Although the embodiments of the present invention have been described without the use of the binder, the present invention is not limited to such embodiments. That is, the present invention may be applicable to method and devices using the binder as long as the benefits of the carbon nanotube plates and the method of fabricating of such, as defined in the claims, are utilized.

Although embodiments of the present invention have been shown and described, it would be appreciated by those skilled in the art that changes may be made in this embodiment without departing from the principles and spirit of the invention, the scope of which is defined in the claims and their equivalents.

Claims

1. A method for fabricating a carbon nanotube plate comprising:

adding carbon nanotubes to a mixed solution of nitric acid and sulfuric acid and subjecting the carbon nanotube solution to microwaves for surface treatment;

subjecting the carbon nanotube solution to ultrasonic waves to disperse the carbon nanotubes;

subjecting the carbon nanotube solution to filtration; and

drying the carbon nanotubes.

2. The method according to claim 1, wherein the surface treatment is carried out by subjecting the carbon nanotube solution to microwaves for a first period of time and cooling the carbon nanotube solution for a second period of time.

3. The method according to claim 1, wherein the first period of time is 1 minute and the second period of time is 5 minutes.

4. The method according to claim 2, wherein the irradiation of microwaves and cooling is repeated 3 times.

5. The method according to claim 1, further comprising neutralizing the carbon nanotube solution using deionized water after surface treating the carbon nanotubes and before subjecting the solution to ultrasonic waves.

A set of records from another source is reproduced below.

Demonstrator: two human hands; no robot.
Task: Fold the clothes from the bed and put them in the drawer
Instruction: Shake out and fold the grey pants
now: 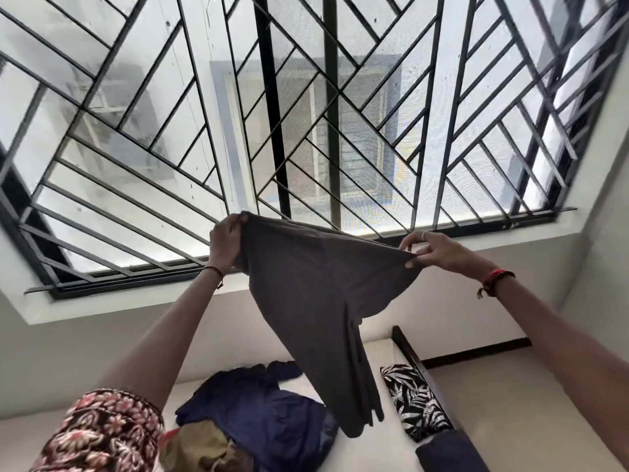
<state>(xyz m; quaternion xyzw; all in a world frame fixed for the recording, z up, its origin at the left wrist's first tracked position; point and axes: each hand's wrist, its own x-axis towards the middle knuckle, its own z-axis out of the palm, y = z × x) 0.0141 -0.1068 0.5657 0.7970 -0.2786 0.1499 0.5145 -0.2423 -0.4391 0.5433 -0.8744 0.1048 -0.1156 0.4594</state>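
Observation:
A dark grey garment [316,294] hangs in the air in front of the window, stretched between both hands, its long lower part dangling over the bed. My left hand [226,238] grips its upper left corner. My right hand [432,250] pinches the right corner between thumb and fingers. Below, on the white bed [384,352], lies a crumpled navy blue garment [258,407] and an olive-brown piece of clothing [200,447] at the near edge. No drawer is in view.
A black-and-white leaf-print cloth [415,400] lies at the bed's right side beside a dark wooden bed frame [412,356]. A dark navy item [449,453] sits at the lower right. A large window with a black metal grille [306,114] fills the wall ahead.

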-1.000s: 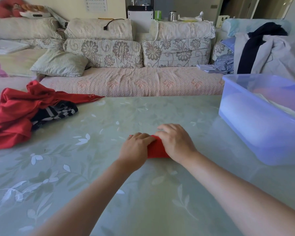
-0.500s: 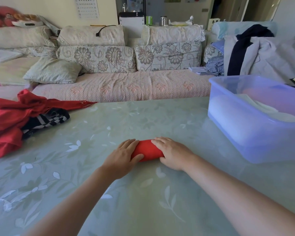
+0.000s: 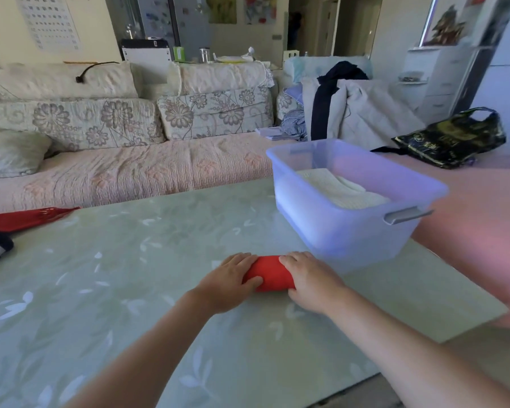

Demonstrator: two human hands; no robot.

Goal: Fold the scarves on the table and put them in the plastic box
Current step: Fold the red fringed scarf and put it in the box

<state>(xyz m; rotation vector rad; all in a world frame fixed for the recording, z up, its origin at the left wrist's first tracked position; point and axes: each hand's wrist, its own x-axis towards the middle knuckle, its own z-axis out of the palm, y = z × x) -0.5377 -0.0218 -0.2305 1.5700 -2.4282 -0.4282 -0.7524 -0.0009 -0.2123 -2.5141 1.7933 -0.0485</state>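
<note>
Gripping the scarf roll (image 3: 270, 276), left hand (image 3: 227, 285) and right hand (image 3: 312, 285) hold it crosswise.

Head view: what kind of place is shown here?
Most likely a home living room: a sofa with floral cushions, a pile of clothes, and a table holding a plastic box.

Two bare forearms and two bare hands are all that shows of the person above the pale green leaf-patterned table (image 3: 115, 304). The left hand (image 3: 227, 285) is over the table's middle and the right hand (image 3: 309, 282) is nearer the table's right edge, with both arms uncovered from wrist to frame edge
</note>
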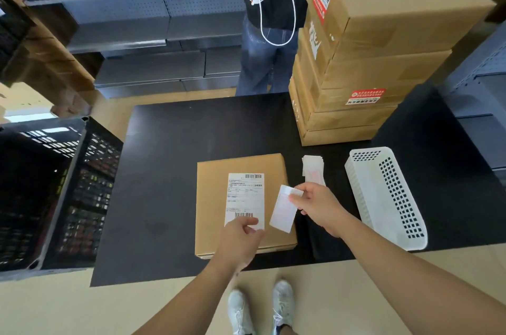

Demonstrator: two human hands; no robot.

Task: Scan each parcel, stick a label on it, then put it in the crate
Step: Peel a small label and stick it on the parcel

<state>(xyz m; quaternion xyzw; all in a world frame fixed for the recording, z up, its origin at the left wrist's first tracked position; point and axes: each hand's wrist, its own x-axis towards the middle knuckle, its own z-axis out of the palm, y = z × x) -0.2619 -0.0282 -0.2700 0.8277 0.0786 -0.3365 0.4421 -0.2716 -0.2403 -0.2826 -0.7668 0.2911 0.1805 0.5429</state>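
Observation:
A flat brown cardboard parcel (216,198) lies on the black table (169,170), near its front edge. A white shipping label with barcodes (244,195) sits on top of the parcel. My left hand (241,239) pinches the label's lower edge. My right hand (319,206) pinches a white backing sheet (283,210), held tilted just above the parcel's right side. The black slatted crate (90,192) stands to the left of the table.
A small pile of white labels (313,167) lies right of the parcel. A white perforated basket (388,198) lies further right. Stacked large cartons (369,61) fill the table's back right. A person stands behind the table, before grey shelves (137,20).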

6. The method according to claim 1, wherein the carbon nanotube solution is subjected to filtration using a membrane filter having at least a predetermined size.

7. The method according to claim 1, further comprising subjecting the carbon nanotubes to infiltration with an active-additive solution after filtering the carbon nanotubes.

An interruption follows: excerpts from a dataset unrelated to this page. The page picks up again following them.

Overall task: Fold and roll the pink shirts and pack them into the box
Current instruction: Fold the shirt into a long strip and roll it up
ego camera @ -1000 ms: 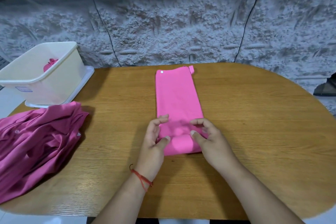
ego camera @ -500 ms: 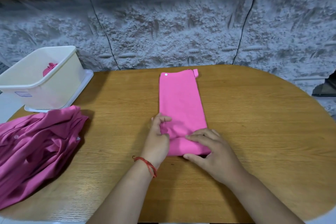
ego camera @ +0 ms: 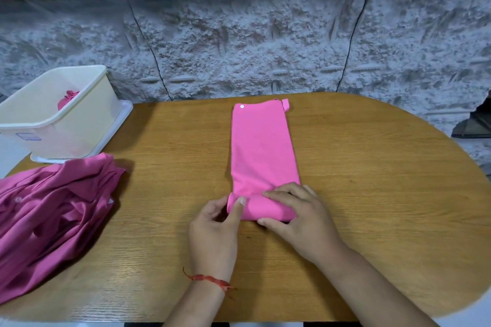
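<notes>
Only part of the scene can be made out. The heap of shirts (ego camera: 53, 215) at the table's (ego camera: 372, 194) left edge is cut off by the frame. The rolled shirt (ego camera: 67, 99) inside the box (ego camera: 53, 119) shows just its top above the wall. The lid (ego camera: 125, 114) under the box is mostly covered.

A blue-edged sticker (ego camera: 28, 137) on the box front is too small to read. A white button (ego camera: 241, 106) sits at the far corner of the pink shirt (ego camera: 263, 151), which lies mid-table as a long folded strip with its near end wound into a roll (ego camera: 261, 210).

The right hand (ego camera: 300, 218) grips that roll, fingers curled over the top and thumb under the front. The left hand (ego camera: 215, 228), with a red thread (ego camera: 210, 279) at the wrist, holds the roll's left end, thumb pressed on the front and fingers curled beside it.

Half a second ago the left fingers reached onto the flat fabric beyond the roll. They have since drawn back to its end, while the right hand stays across it.
</notes>
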The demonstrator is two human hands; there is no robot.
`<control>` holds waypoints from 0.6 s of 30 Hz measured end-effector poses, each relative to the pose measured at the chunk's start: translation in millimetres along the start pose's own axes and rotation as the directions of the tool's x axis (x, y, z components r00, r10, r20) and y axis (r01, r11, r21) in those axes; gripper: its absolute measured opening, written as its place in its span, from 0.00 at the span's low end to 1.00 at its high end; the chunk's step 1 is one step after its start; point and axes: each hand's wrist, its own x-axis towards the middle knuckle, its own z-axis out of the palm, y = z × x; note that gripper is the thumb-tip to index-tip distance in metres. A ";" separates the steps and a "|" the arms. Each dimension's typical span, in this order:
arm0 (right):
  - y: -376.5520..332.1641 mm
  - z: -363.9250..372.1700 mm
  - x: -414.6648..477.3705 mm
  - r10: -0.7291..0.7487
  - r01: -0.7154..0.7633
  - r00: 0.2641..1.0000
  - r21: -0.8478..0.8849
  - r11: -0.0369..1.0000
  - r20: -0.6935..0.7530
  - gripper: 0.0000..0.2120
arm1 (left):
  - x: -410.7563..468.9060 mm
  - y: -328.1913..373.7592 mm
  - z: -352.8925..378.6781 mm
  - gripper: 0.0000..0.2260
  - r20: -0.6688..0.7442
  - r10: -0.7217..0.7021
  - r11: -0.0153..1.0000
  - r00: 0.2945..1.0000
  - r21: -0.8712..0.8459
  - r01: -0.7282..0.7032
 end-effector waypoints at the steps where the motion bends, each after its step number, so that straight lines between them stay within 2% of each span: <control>1: -2.2 1.5 1.8 -0.004 0.004 1.000 -0.017 1.000 -0.015 0.25 | 0.6 1.3 0.3 0.02 -0.002 -0.014 1.000 1.000 -0.006 0.014; 5: -5.2 7.6 4.7 0.004 -0.006 0.999 -0.043 0.999 -0.051 0.24 | 5.8 0.5 -1.6 0.06 0.022 -0.028 1.000 0.999 0.008 0.028; 9: -0.1 2.3 7.1 -0.046 0.048 0.999 -0.072 0.996 0.027 0.27 | 18.1 -2.3 -9.3 0.10 0.096 -0.019 0.996 0.995 0.087 0.011; 11: 2.5 -5.8 7.0 -0.112 0.126 0.990 -0.176 0.976 0.090 0.29 | 25.5 -2.6 -14.0 0.11 0.126 -0.031 0.993 0.992 0.115 0.017; 14: 3.5 -10.7 0.6 -0.222 0.265 0.963 -0.382 0.885 0.154 0.30 | 30.6 -0.8 -17.2 0.13 0.142 -0.034 0.974 0.989 0.226 0.001; 16: 4.8 -12.2 -5.6 -0.206 0.247 0.967 -0.338 0.908 0.151 0.29 | 32.6 0.4 -18.5 0.14 0.159 -0.030 0.960 0.987 0.281 -0.016; 18: 6.5 -17.3 -5.7 -0.159 0.192 0.972 -0.195 0.962 0.172 0.28 | 34.6 2.8 -21.3 0.14 0.182 -0.036 0.951 0.983 0.308 -0.022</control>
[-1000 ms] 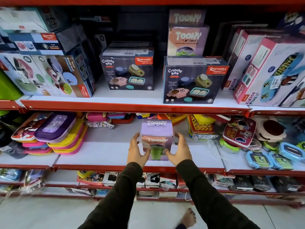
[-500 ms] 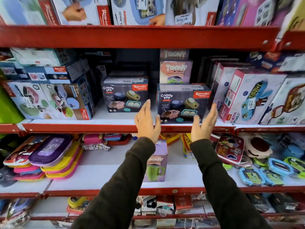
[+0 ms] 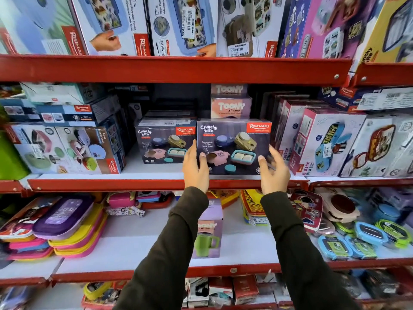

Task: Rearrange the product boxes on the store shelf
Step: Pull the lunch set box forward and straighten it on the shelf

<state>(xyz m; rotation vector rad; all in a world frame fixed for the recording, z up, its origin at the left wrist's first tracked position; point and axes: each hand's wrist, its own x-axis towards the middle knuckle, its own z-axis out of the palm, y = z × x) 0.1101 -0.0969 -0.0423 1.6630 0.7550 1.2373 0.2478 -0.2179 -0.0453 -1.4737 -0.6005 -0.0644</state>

8. The method according to claim 1, further comprising subjecting the dried carbon nanotube plate to a heat treatment.

9. The method according to claim 8, wherein the heat treatment is carried out under inert atmosphere at about 900° C. for 4 hours.

10. The method according to claim 7, wherein the active-additive solution is any one selected from pyrolytic polymers and inorganic salts.

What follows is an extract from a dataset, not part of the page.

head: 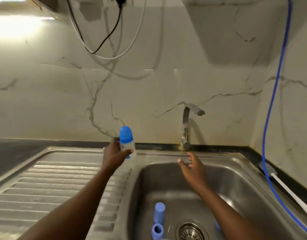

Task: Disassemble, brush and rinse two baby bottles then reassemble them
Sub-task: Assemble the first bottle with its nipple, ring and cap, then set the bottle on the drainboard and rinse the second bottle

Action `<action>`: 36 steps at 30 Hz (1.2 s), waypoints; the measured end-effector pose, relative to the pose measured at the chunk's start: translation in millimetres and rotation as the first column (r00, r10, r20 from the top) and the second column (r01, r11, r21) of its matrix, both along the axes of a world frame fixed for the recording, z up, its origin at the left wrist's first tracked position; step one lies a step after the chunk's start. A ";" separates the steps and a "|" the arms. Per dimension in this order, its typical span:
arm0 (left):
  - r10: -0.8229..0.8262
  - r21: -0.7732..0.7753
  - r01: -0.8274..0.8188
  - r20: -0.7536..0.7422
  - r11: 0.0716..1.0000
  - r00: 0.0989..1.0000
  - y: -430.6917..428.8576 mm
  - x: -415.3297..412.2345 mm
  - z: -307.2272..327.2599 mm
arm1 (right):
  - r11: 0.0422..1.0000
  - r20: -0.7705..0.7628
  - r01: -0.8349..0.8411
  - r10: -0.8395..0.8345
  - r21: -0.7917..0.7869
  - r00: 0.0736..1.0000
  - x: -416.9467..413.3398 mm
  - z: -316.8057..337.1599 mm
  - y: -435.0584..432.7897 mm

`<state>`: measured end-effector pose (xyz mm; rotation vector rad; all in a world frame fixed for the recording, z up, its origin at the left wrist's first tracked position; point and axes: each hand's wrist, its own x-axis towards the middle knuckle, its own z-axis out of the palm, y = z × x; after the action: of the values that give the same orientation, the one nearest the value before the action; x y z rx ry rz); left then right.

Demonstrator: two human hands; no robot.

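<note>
we see a small clear plastic baby bottle with a rounded bright blue cap (pixel 126 141) held upright in the left hand (pixel 114 154). the thumb crosses the front of the clear body and the fingers wrap behind it. the picture is too blurred for us to read any marking on the bottle. the bottle sits above the back rim of the stainless steel sink (pixel 235 170), just where the ribbed steel drainboard (pixel 54 179) meets the basin.

the right hand (pixel 190 168) holds nothing. its fingers are spread and loosely extended over the back of the basin, well apart from the bottle and near the base of the curved chrome tap (pixel 185 127).

down in the basin we see a pale blue upright plastic cylinder (pixel 159 213), with a pale blue hollow plastic ring (pixel 157 231) just in front of it. both lie left of the round metal drain strainer (pixel 191 231).

on the dark counter at the right lies a long white-handled bottle brush (pixel 287 191), and a blue hose (pixel 270 118) hangs down across its head. 2 cables, 1 black (pixel 113 32) and 1 white (pixel 132 44), loop on the veined marble-look wall (pixel 45 101).
</note>
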<state>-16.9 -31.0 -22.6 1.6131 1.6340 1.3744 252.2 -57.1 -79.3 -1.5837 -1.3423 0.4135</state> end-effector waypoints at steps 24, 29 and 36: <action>0.027 -0.018 -0.027 -0.009 0.999 1.000 43.1 -25.6 -35.3 | 0.997 -0.034 -0.066 0.065 -0.043 0.997 -16.1 -20.3 9.3; 0.016 -0.020 -0.016 -0.020 1.000 1.000 43.2 -22.9 -37.1 | 0.998 -0.167 -0.057 0.051 -0.028 0.985 -15.5 -31.9 3.2; 0.169 0.041 -0.169 0.004 0.985 0.986 36.2 -16.7 -48.2 | 0.995 -0.133 -0.007 -0.007 -0.101 0.991 -10.7 -46.4 -4.7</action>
<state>-33.6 5.1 -70.7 1.5260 1.7880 1.5012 241.5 -61.8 -125.6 -1.6098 -1.2358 0.5854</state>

11. A method for fabricating a carbon nanotube plate comprising:

adding carbon nanotubes to deionized water mixed with a surfactant to disperse the carbon nanotubes;

subjecting the carbon nanotube solution to filtration; and

drying the carbon nanotubes.

12. The method according to claim 11, wherein the carbon nanotube solution is subjected to filtration using a membrane filter having at least a predetermined size.

13. The method according to claim 11, further comprising subjecting the carbon nanotubes to infiltration with an active-additive solution after filtering the carbon nanotubes.

14. The method according to claim 11, further comprising subjecting the dried carbon nanotube plate to a heat treatment.

15. The method according to claim 14, wherein the heat treatment is carried out under inert atmosphere at about 900° C. for 4 hours.

16. The method according to claim 15, wherein the active-additive solution is any one selected from pyrolytic polymers and inorganic salts.

17. A method for removing various particles in water or air, the method comprising:

providing a pair of electrode formed from a carbon nanotube;

subjecting one of the pair of the electrode to a positive voltage;

subjecting the other of the pair of the electrode to a negative voltage;

wherein an anion particles are adsorbed to the one of the pair of electrode and a cation particles are adsorbed to the other one of the pair of the electrode.

18. The method according to claim 17, wherein the pair of electrodes are formed as two electrode plates.

19. The method according to claim 18, wherein the subjecting of the voltage to the one of the pair of the electrode and the other one of the pair of the electrode are reversed to accomplish desorption of the ions.

20. The method according to claim 19, wherein the electrodes are reused after desorption of the ions.